- What is expected
Using the material that follows, output exactly the lines from the one containing "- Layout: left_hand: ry" through the one containing "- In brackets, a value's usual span", with both ends kept.

- Data segment
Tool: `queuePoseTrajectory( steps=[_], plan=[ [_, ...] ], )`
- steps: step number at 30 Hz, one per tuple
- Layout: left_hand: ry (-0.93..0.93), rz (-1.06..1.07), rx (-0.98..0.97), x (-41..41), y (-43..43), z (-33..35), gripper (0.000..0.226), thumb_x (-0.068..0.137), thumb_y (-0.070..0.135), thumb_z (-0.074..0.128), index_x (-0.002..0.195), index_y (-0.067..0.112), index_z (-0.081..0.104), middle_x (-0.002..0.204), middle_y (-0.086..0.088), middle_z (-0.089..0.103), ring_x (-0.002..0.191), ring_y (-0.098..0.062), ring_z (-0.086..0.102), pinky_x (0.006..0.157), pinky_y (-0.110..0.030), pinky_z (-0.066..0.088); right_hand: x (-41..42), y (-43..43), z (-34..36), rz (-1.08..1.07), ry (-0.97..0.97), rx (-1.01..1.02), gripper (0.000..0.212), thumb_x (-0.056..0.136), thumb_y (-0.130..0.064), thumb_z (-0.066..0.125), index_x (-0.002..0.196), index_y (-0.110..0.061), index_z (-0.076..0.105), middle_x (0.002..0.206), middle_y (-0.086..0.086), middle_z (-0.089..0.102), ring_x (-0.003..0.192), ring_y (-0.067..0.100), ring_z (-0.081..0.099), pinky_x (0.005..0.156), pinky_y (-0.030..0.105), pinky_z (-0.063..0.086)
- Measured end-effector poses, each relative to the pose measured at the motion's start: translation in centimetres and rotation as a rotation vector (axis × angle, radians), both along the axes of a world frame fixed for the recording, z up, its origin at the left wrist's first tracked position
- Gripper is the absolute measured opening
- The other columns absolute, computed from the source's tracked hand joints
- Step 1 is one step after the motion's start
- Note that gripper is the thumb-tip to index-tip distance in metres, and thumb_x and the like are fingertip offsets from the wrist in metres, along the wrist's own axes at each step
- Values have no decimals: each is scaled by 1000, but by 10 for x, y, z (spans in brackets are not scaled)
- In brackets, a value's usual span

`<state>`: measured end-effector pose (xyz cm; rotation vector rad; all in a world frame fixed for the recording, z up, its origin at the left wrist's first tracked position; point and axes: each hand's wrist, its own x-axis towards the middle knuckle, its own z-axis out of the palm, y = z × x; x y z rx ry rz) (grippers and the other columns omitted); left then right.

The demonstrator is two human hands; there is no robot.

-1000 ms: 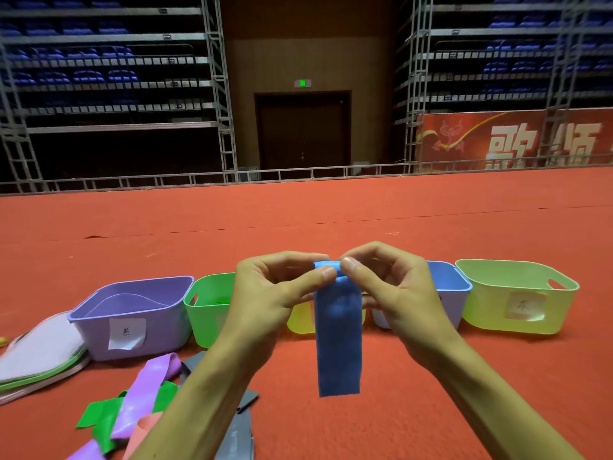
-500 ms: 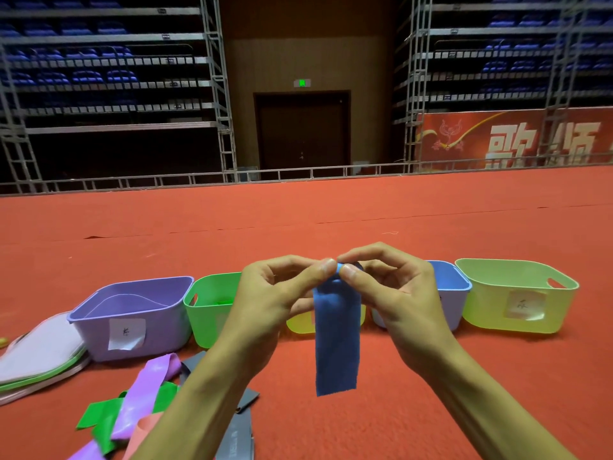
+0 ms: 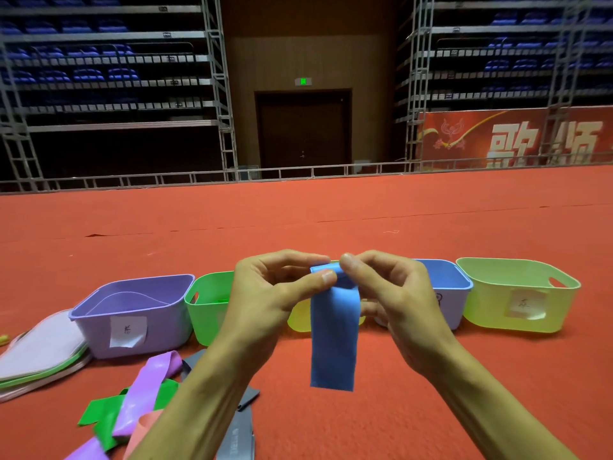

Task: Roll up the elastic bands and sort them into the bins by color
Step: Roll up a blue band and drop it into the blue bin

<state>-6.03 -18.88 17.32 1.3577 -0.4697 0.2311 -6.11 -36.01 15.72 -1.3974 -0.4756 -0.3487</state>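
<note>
Blue band [image 3: 333, 340]: hung in the air between both hands, in front of the row of bins, with its upper end turned over into a small roll and its tail dangling free above the red floor [image 3: 331, 220].
Long axis: ran vertically, with the top at the fingertips and the loose end lowest; the roll's own axis lay left to right, across the strip.
Left hand [image 3: 265, 293]: pinched the roll's left end, with its fingers [image 3: 298, 258] curled narrow behind and the thumb pressed on the front.
Right hand [image 3: 394, 293]: pinched the roll's right end in the same narrow grip, index tip on top.
Nearer hand: neither, since both touched the band at its top edge.
Unrolled length: all of it lay below the fingers, so further winding would probably have to travel downward along the tail.
Blue bin [image 3: 454, 287]: stood just behind the right hand and partly hidden by it, making that hand the likelier one for the drop.
Other bins: purple bin [image 3: 132, 313], green bin [image 3: 205, 307], yellow bin [image 3: 298, 322] and pale lime bin [image 3: 517, 293] stood in the same row.
Loose bands [image 3: 146, 386]: lay unrolled on the floor at lower left.
</note>
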Motion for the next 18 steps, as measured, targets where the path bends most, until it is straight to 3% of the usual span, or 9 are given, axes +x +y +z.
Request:
queuePoseTrajectory(
  steps=[3, 6, 8, 10, 12, 14, 18],
  plan=[
    [29, -47, -15, -2, -2, 0, 27, 65, 2, 88, 89, 7, 79, 94, -19, 78, 89, -28, 76, 79, -29, 60, -1, 1, -1, -54, -61, -2, 21, 84, -28, 79, 83, -8, 78, 81, 15, 76, 74, 19, 68, 59, 29, 51],
    [113, -81, -34, -3, -3, -1, 33, 63, 7, 86, 94, 6, 75, 96, -14, 78, 89, -22, 74, 76, -26, 59, -2, 0, -1, -42, -109, 48, 17, 81, -19, 76, 86, -2, 79, 82, 12, 78, 74, 17, 71, 66, 26, 56],
    [172, -123, -52, -2, -3, -2, 38, 67, 5, 88, 102, 2, 73, 102, -18, 77, 94, -25, 74, 78, -28, 60, -1, -4, -2, -35, -121, 50, 20, 81, -14, 76, 94, 1, 78, 89, 15, 79, 80, 23, 75, 72, 30, 60],
    [229, -168, -78, 0, -3, -2, 41, 73, 15, 82, 107, -3, 71, 108, -23, 75, 97, -30, 73, 78, -29, 59, 1, -8, -3, -54, -121, 33, 24, 80, -13, 77, 98, 2, 77, 92, 17, 79, 86, 30, 76, 77, 37, 62],
    [250, -166, -78, 2, -5, -2, 33, 75, 19, 87, 100, 1, 75, 103, -21, 75, 94, -30, 72, 77, -29, 59, 3, -10, -5, -69, -122, 31, 25, 79, -14, 77, 99, 1, 78, 92, 19, 79, 87, 32, 76, 77, 39, 63],
    [230, -131, -72, 3, -8, -4, 33, 73, 22, 83, 98, 1, 76, 101, -21, 75, 91, -29, 73, 76, -28, 60, 3, -11, -6, -59, -130, 26, 23, 79, -10, 77, 99, 1, 78, 87, 16, 79, 80, 24, 75, 73, 31, 61],
    [214, -98, -91, 6, -9, -9, 40, 70, 13, 79, 103, -10, 72, 103, -25, 74, 90, -24, 72, 76, -26, 59, 2, -13, -10, -24, -118, 6, 24, 82, 12, 71, 105, 5, 74, 54, -10, 65, 51, -1, 59, 56, 8, 45]
  ],
)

- Problem solution
- Layout: left_hand: ry (-0.93..0.93), rz (-1.06..1.07), rx (-0.98..0.97), x (-41..41), y (-43..43), z (-33..35), gripper (0.000..0.226), thumb_x (-0.068..0.137), thumb_y (-0.070..0.135), thumb_z (-0.074..0.128), index_x (-0.002..0.195), index_y (-0.067..0.112), index_z (-0.081..0.104), middle_x (-0.002..0.204), middle_y (-0.086..0.088), middle_z (-0.089..0.103), ring_x (-0.002..0.191), ring_y (-0.098..0.062), ring_z (-0.086..0.102), pinky_x (0.006..0.157), pinky_y (-0.110..0.030), pinky_z (-0.066..0.088); right_hand: x (-41..42), y (-43..43), z (-34..36), rz (-1.08..1.07), ry (-0.97..0.97), rx (-1.01..1.02), gripper (0.000..0.212), thumb_x (-0.056..0.136), thumb_y (-0.130..0.064), thumb_z (-0.066..0.125), index_x (-0.002..0.196), index_y (-0.110..0.061), index_z (-0.076..0.105), middle_x (0.002..0.206), middle_y (-0.086..0.086), middle_z (-0.089..0.102), ring_x (-0.003..0.192), ring_y (-0.067..0.100), ring_z (-0.081..0.099), pinky_x (0.005..0.156), pinky_y (-0.030..0.105), pinky_z (-0.063..0.086)
- Measured end-effector poses, each relative to the pose measured at the motion's start: translation in centimetres and rotation as a rotation vector (axis × angle, radians), both along the axes of a world frame fixed for the recording, z up, its origin at the left wrist's first tracked position
- Gripper is the absolute measured opening
- The other columns absolute, computed from the source's tracked hand joints
- Step 1 is one step after the motion's start
- Note that gripper is the thumb-tip to index-tip distance in metres, and thumb_x and the like are fingertip offsets from the wrist in metres, along the wrist's own axes at each step
- Values have no decimals: each is scaled by 1000, but by 10 for x, y, z (spans in brackets are not scaled)
- In brackets, a value's usual span

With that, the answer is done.